▶ _Action item_
Leave every image behind and restate the data word for word.

(Raw data)

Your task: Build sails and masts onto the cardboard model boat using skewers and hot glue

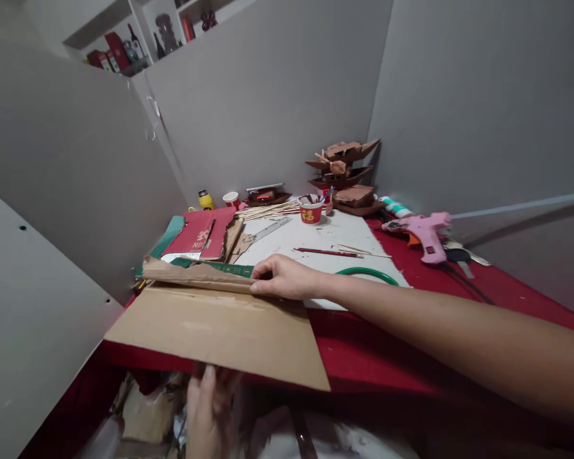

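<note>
A tan sheet of cardboard [220, 325] lies across the table's front edge, its near side jutting out past it. Along its far side a strip of brown paper or thin board [186, 274] is bent upward. My right hand [287, 277] pinches that raised strip between thumb and fingers near its right end. My left hand [209, 405] holds the near edge of the cardboard from below, thumb at the rim and the other fingers partly hidden underneath. A green printed surface [229, 269] shows just behind the strip.
Red cardboard [203, 233], a steel ruler [272, 228], a pencil [328, 253], a paper cup [310, 210] and a green ring [368, 274] lie beyond. A pink glue gun [428, 236] rests at right; brown model boats [349, 172] stand at the back. Grey panels enclose the table.
</note>
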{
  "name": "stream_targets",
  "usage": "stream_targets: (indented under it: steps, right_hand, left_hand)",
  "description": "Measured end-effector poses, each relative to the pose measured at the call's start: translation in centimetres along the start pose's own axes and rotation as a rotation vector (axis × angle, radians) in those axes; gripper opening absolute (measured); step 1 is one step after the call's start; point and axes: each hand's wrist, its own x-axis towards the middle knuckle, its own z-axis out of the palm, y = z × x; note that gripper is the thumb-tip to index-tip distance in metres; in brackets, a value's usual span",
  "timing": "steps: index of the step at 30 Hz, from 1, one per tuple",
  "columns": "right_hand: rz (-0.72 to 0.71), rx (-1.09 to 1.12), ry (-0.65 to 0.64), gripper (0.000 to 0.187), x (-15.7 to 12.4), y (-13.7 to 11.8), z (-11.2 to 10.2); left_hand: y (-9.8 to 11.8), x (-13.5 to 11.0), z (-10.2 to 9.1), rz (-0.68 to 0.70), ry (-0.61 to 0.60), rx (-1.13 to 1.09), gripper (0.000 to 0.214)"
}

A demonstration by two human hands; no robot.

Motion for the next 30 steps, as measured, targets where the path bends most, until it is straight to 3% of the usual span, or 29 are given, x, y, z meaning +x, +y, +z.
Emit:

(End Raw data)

▶ _Solution for this problem_
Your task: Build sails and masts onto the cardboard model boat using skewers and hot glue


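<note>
A tan sheet of cardboard [220, 325] lies across the table's front edge, its near side jutting out past it. Along its far side a strip of brown paper or thin board [186, 274] is bent upward. My right hand [287, 277] pinches that raised strip between thumb and fingers near its right end. My left hand [209, 405] holds the near edge of the cardboard from below, thumb at the rim and the other fingers partly hidden underneath. A green printed surface [229, 269] shows just behind the strip.
Red cardboard [203, 233], a steel ruler [272, 228], a pencil [328, 253], a paper cup [310, 210] and a green ring [368, 274] lie beyond. A pink glue gun [428, 236] rests at right; brown model boats [349, 172] stand at the back. Grey panels enclose the table.
</note>
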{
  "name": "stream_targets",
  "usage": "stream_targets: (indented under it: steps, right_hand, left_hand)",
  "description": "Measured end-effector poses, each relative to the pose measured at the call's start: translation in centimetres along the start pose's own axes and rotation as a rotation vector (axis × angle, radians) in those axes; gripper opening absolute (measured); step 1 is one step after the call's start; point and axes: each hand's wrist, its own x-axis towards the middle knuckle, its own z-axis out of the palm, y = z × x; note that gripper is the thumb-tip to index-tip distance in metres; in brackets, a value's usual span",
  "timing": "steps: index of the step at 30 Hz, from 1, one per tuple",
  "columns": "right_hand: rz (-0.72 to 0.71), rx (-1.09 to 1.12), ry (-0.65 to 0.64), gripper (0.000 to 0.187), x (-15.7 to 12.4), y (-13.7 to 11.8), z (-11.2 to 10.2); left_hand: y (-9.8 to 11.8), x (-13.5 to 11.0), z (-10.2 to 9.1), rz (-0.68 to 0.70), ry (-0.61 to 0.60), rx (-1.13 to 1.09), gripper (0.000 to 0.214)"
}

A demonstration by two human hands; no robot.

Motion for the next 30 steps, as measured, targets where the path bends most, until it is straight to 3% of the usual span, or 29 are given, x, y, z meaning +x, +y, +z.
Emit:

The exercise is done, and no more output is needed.